WASHINGTON -- Defense Department officials will release photographs depicting alleged prisoner abuses at U.S. facilities in Iraq and Afghanistan, amid a political firestorm over controversial interrogation methods.
The photos, first ordered released by a federal judge in June 2006, will be made public no later than May 28, a Justice Department lawyer said in a letter to the judge Thursday. They include "a substantial number" of images not previously identified as part of the case, the government said.
The letter to U.S. District Court Judge Alvin Hellerstein in New York is part of an Obama administration effort to end losing legal battles that the Bush administration had waged to keep the images under wraps.
The American Civil Liberties Union and other advocacy groups filed the original case in 2003, seeking the release of photographs depicting alleged prisoner abuse in Iraq and Afghanistan.
They include 21 pictures taken "in at least seven different locations in Afghanistan and Iraq," according to court records.

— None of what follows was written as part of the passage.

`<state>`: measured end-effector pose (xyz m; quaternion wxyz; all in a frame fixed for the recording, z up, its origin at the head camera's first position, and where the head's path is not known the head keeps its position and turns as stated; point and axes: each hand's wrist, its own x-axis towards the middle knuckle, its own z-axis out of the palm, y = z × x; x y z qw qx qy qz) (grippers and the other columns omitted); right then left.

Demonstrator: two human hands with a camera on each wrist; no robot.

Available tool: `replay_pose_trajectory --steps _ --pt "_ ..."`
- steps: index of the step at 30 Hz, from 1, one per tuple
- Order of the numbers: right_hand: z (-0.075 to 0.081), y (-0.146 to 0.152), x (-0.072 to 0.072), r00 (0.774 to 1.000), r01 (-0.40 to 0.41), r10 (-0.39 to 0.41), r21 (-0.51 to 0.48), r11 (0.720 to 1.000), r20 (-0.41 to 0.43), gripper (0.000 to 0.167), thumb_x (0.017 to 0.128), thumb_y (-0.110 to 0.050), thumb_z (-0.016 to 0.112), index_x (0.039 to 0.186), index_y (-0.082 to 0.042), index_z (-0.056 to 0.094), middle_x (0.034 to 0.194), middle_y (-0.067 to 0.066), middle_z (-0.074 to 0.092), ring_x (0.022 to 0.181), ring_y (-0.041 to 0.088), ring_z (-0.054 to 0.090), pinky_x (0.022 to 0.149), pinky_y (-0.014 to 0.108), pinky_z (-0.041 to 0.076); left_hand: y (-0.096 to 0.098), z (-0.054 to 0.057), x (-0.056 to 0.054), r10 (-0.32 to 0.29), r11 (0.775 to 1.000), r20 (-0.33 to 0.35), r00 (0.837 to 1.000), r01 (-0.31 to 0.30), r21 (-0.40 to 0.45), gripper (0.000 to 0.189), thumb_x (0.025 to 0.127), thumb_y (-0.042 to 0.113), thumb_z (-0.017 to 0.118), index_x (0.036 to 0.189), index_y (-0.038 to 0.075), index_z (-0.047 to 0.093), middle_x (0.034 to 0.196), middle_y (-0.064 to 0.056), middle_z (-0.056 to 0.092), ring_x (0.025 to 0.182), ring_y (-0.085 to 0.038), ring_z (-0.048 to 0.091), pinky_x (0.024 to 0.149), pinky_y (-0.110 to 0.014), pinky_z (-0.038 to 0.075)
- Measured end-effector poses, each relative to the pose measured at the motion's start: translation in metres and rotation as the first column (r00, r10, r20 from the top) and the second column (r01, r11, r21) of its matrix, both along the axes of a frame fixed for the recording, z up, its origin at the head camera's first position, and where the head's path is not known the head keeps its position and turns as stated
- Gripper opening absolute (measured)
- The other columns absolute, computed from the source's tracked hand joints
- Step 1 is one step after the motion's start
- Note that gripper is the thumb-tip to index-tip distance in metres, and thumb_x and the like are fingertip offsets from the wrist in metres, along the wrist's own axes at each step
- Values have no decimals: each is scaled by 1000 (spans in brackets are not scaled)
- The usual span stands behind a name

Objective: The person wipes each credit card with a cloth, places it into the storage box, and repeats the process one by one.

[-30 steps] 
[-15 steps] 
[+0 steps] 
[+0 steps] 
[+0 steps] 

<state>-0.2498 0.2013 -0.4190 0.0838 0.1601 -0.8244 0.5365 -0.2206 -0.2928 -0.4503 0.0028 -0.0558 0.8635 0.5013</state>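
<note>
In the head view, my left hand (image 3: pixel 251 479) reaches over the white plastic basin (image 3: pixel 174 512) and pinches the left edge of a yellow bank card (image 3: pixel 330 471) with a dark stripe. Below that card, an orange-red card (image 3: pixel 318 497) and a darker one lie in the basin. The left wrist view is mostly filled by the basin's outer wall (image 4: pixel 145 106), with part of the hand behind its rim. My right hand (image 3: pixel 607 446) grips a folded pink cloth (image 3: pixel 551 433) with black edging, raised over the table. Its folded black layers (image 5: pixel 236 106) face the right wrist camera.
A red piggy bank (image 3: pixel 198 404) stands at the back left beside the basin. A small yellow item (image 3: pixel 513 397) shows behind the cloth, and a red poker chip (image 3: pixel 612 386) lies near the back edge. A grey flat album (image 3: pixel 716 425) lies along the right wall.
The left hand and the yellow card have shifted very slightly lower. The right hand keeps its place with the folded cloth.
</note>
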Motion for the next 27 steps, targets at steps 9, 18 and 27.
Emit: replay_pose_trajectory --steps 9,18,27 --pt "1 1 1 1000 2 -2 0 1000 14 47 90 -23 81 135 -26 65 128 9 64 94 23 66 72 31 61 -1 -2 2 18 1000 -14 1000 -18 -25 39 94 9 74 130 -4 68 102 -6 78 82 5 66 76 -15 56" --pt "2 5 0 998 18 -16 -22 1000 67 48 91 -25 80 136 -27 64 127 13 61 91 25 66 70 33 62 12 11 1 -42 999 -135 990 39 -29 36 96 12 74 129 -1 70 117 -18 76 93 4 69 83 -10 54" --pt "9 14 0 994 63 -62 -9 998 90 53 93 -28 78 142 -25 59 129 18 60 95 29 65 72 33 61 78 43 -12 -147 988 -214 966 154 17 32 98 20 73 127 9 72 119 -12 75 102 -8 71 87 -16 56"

The pictures were taken at facilities other than Iraq's Abu Ghraib prison, where photos of naked detainees touched off fierce criticism of the U.S. in 2004. An appeals-court panel has said the 21 images depict detainees who "were clothed and generally not forced to pose."
Defense officials will release 23 more pictures they say depict alleged abuse, in addition to an unspecified number culled from the case files that have now been closed by U.S. Army criminal investigators, the government said.
The photos will emerge from the same litigation that led to last week's release of a series of memos from the Bush administration authorizing harsh interrogation techniques.